Methods—This study obtained data related to 4578 consecutive acute patients with ICH from the National Taiwan University Hospital Stroke Registry during January 1995 to December 2013. Using the SMASH-U method, patients were classified into 6 subtypes. We then analyzed the outcomes of first-ever ICH cases and pathogenetic classification of recurrent ICH.
Results—Among 3785 patients who experienced first-ever ICH (male, 63.3%; mean age, 58.7±17.0 years), the most common cause was hypertensive angiopathy (54.9%), followed by CAA (12.2%), systemic disease (12.1%), undetermined (10.1%), structural vascular lesions (7.8%), and medication related (2.9%). In 185 cases of recurrent ICH, pathogenetic differences between the 2 ICH events were observed in 34 (18.4%) cases, most of which were CAA to hypertensive angiopathy (n=10) or vice versa (n=7). The rates of ICH recurrence were highest for systemic disease-related and CAA-related ICH at 1, 5, 10, and 15 years after the indexed ICH event.
Conclusions—In approximately one fifth of the recurrent patients with ICH, pathogenetic differences were observed between initial and recurrent events, particularly among those with CAA. It is possible that some patients with ICH with concomitant hypertensive angiopathy and CAA may have been categorized as CAA by the SMASH-U method.

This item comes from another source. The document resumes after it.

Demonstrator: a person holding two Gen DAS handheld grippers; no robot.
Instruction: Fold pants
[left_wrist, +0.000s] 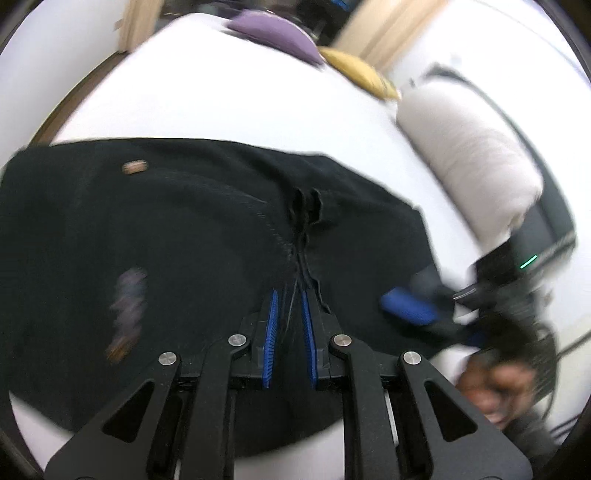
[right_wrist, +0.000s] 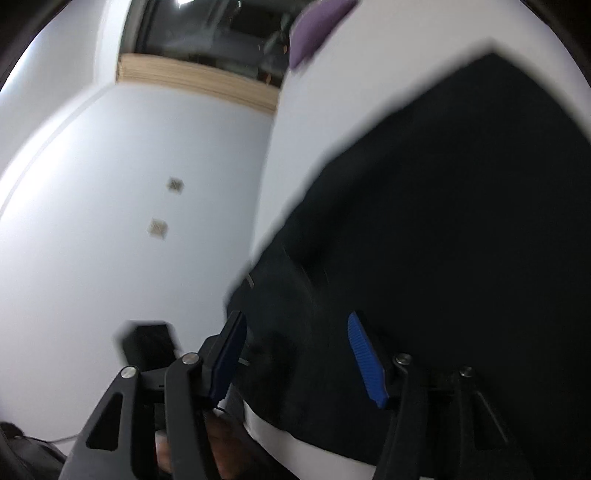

Intracerebral hemorrhage (ICH) accounts for 10% to 20% of all incidents of stroke and is associated with high risks of mortality and morbidity, neither of which has been significantly reduced in the past several decades.1,2 Obtaining an pathogenetic diagnosis of ICH is crucial to the accuracy of predictions related to prognosis and the prevention of recurrent ICH. Numerous scoring systems have been proposed for predicting the outcome of ICH3,4; however, only a few of these are based on pathogenetic classification.5,6 The SMASH-U (structural vascular lesions, medication, cerebral amyloid angiopathy, systemic disease, hypertension, or undetermined) classification system is one such method, in which ICH pathogeneses are classified according to the following: structural lesions, medication related, amyloid angiopathy, systemic disease, hypertension, and undetermined pathogenesis. This approach provides a simple and practical means with which to classify the pathogenesis of ICH.5
Hypertensive angiopathy (HA) and cerebral amyloid angiopathy (CAA) are the 2 most common pathogeneses, accounting for 78% to 88% of all cases of primary ICH.1,7 HA-related ICH tends to be localized in deep areas, resulting from the rupture of degenerated arterioles, a condition induced by uncontrolled hypertension.8 CAA-related ICH is predominantly superficial or lobar in location, resulting from the rupture of small or medium sized arteries in the cortical and leptomeningeal regions.9 It has been proposed that the Boston criteria be used for the clinical diagnosis of CAA based on the tendency of CAA-related ICH to result in multiple hemorrhages, to locate in the lobar, cortical, or subcortical regions, and to occur among older patients.10 However, multiple simultaneous hemorrhages or recurrent ICH can also be caused by HA.11,12 The differences between HA- and CAA-related ICH with regard to recurrence rates and secondary preventive strategies make it necessary to differentiate between these 2 types of ICH.13,14 Using the SMASH-U classification system,5 this study investigated the influence of pathogenetic subtypes on the ICH status and outcomes in patients with first-ever ICH and then compared pathogeneses of recurrent ICH to the initial ICH events in patients with recurrent ICH.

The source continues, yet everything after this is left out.